Prolonged exposure to Aluminum (III) hydroxide it causes irritation in eyes, respiratory system, and skin. When comes in contact with water it causes a violent explosion.
now, we can argue about whether and to what extent being injected with such an excipient (bulking agent or stabilizer) causes harm (it’s also used in antacids etc), but 2 things seem certain:
it’s not going to be a benefit
those who chose “not to vaccinate” would not have been exposed to it
so, the “control” group is not really a control group. they are a group that almost certainly has elevated risk and likelihood of ill effect from the introduction of aluminum oxide to their systems.
this is an increasingly common (and seriously shabby) trick used in drug trials to make baseline adverse events look higher than they are to make drug look better in comparison. keep in mind we’re playing for 10th’s of a percent in absolute effect here. it does not take much to slant the scales.
when speaking of “interventions in healthy people” there is no justification for it.
it’s trial rigging and should be proscribed.
here's another suspicious issue: overall medically attended lower RTI was essentially identical between the 2 groups.
RSVpreF vaccination did not prevent medically attended lower respiratory tract illness from any cause within 90 days after birth (vaccine efficacy, 7.0%; 99.17% CI, −22.3 to 29.3) (Table S8).
relative VE confidence interval -22.3% to 29.3% so that’s about as close to “cannot be distinguished from zero” as you’re going to see.
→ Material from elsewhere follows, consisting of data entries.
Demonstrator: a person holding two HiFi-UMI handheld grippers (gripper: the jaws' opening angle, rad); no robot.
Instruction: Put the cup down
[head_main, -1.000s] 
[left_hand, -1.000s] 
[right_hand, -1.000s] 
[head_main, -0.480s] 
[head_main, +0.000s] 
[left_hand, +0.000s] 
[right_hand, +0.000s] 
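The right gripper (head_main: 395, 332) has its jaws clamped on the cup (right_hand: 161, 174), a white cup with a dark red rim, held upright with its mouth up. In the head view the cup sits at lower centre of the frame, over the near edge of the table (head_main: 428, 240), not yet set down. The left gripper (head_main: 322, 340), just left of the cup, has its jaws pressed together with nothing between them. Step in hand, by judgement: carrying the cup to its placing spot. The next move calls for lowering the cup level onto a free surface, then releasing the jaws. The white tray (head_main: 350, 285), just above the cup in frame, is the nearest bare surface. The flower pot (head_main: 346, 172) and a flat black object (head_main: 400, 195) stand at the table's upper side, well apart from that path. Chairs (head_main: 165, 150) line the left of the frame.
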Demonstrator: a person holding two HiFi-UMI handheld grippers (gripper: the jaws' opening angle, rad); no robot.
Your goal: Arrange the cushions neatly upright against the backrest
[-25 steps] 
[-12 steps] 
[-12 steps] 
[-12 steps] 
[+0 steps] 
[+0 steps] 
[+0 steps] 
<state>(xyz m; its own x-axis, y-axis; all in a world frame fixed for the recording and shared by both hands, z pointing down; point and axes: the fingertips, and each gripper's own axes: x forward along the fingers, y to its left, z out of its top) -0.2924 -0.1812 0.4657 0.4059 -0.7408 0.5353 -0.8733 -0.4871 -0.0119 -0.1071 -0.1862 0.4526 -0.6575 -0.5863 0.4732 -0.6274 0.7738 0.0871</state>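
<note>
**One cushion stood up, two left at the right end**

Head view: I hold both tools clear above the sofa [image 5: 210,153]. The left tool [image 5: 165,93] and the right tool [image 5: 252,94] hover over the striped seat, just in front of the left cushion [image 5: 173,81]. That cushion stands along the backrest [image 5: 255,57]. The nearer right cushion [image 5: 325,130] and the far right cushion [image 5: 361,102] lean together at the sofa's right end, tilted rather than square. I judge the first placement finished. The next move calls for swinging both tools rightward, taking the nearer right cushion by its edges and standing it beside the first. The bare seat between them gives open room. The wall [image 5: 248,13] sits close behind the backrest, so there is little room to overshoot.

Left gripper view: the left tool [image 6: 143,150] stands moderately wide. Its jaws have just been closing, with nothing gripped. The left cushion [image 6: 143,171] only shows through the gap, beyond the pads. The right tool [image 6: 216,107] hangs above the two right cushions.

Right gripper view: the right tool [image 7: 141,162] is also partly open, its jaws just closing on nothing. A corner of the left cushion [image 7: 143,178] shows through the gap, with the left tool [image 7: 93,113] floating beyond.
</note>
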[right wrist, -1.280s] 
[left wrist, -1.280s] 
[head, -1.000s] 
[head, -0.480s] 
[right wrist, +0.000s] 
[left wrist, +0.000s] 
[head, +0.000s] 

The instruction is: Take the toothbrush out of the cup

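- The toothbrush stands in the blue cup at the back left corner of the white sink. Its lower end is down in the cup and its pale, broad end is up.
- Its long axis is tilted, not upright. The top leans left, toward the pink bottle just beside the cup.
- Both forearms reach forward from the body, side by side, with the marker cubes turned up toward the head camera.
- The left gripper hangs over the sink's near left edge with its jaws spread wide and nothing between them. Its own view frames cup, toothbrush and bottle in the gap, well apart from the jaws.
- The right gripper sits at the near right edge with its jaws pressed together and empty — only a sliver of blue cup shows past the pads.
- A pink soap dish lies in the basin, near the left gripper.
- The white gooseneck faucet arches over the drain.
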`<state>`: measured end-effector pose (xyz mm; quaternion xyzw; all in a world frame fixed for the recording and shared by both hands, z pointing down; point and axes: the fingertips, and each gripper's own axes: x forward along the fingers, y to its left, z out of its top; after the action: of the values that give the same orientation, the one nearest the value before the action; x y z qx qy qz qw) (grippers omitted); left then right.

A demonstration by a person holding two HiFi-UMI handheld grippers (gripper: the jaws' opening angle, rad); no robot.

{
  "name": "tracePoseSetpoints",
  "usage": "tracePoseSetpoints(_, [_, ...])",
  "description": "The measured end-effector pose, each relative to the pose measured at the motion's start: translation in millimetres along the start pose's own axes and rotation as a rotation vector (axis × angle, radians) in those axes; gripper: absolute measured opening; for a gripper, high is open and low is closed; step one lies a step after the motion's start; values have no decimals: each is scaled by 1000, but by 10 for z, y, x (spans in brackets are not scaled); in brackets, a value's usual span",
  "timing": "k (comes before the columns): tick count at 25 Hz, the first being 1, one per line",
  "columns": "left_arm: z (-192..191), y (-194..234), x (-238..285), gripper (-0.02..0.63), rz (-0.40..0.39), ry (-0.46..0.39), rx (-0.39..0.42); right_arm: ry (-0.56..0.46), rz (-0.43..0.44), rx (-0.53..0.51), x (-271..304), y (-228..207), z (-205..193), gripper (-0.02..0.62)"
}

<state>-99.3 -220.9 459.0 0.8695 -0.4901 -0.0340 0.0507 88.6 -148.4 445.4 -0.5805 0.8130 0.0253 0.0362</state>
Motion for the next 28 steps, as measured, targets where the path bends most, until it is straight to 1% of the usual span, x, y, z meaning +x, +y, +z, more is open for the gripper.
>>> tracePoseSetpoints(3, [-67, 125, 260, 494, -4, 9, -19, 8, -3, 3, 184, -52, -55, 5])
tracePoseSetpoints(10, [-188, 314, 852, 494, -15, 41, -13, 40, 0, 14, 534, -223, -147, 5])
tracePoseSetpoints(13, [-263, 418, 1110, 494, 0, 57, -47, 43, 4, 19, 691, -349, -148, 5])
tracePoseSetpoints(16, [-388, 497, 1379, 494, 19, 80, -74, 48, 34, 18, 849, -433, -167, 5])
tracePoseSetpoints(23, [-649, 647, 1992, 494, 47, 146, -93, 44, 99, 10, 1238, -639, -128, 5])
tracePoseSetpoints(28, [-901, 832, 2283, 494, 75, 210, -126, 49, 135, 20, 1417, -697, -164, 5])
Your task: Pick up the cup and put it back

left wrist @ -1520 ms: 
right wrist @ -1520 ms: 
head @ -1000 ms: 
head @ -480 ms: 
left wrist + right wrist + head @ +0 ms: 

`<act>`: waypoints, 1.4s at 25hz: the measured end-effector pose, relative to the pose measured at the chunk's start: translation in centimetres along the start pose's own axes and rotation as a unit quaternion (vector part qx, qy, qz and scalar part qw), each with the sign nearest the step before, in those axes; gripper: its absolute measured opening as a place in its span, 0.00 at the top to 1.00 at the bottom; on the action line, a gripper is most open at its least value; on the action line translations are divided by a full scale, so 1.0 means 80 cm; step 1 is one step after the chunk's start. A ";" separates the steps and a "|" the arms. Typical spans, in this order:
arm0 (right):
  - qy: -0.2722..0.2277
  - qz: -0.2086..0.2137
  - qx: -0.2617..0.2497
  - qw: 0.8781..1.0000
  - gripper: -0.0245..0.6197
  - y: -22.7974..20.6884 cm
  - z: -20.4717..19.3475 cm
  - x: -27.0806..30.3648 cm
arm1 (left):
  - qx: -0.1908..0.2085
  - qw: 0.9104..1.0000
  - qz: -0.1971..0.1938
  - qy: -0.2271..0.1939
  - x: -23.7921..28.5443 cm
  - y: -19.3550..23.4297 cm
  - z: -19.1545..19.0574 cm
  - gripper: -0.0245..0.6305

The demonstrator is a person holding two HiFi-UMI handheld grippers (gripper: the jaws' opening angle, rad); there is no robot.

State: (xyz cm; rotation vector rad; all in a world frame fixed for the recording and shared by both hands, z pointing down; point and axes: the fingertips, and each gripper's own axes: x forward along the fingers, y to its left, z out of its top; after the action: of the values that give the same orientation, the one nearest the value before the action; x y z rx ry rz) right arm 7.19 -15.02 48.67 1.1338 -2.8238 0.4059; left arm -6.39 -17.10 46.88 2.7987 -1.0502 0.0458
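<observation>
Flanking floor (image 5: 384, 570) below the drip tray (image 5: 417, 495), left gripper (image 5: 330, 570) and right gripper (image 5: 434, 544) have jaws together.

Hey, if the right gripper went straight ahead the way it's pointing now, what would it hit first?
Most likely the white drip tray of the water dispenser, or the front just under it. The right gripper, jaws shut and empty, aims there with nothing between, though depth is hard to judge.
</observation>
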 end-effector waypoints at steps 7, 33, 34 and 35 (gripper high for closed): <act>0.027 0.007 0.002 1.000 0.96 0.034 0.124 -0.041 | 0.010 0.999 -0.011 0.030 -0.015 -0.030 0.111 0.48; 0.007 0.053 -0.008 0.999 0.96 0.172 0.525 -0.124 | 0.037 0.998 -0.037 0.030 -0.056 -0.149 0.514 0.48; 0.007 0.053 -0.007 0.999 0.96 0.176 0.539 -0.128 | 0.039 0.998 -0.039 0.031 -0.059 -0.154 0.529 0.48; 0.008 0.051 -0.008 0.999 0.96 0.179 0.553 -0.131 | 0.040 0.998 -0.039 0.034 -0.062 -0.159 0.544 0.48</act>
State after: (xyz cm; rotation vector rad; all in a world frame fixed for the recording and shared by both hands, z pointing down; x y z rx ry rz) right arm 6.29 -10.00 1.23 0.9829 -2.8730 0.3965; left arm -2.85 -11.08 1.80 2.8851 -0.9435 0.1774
if it worked so well on RSV, why is there no risk reduction for infections overall? this is a worrying hint toward classification games or some form of other immune suppression akin to “stops covid, does not reduce all cause deaths” and we all know how THAT one played out… (or, it just means that RSV is such a tiny part of the LRTI universe that you’re playing for peanuts here) neither seems a strong case for a drug.
so, in the end there is just no case for this product in pregnant women.
it’s primed for failure as non-sterilizing, had low absolute effect on a low risk disease, and posed risks multiples of those purportedly mitigated even when using a rigged study design to make baseline risk rates look elevated above untreated population.
and while i am not an MD and everyone should make their own medical choices based upon their own situation, preferences, and advice from trusted advisors, i do know quite a lot of drug trial design and outcomes measurement and this is not a set of data i find in any way compelling.
it looks like significant net expected harm.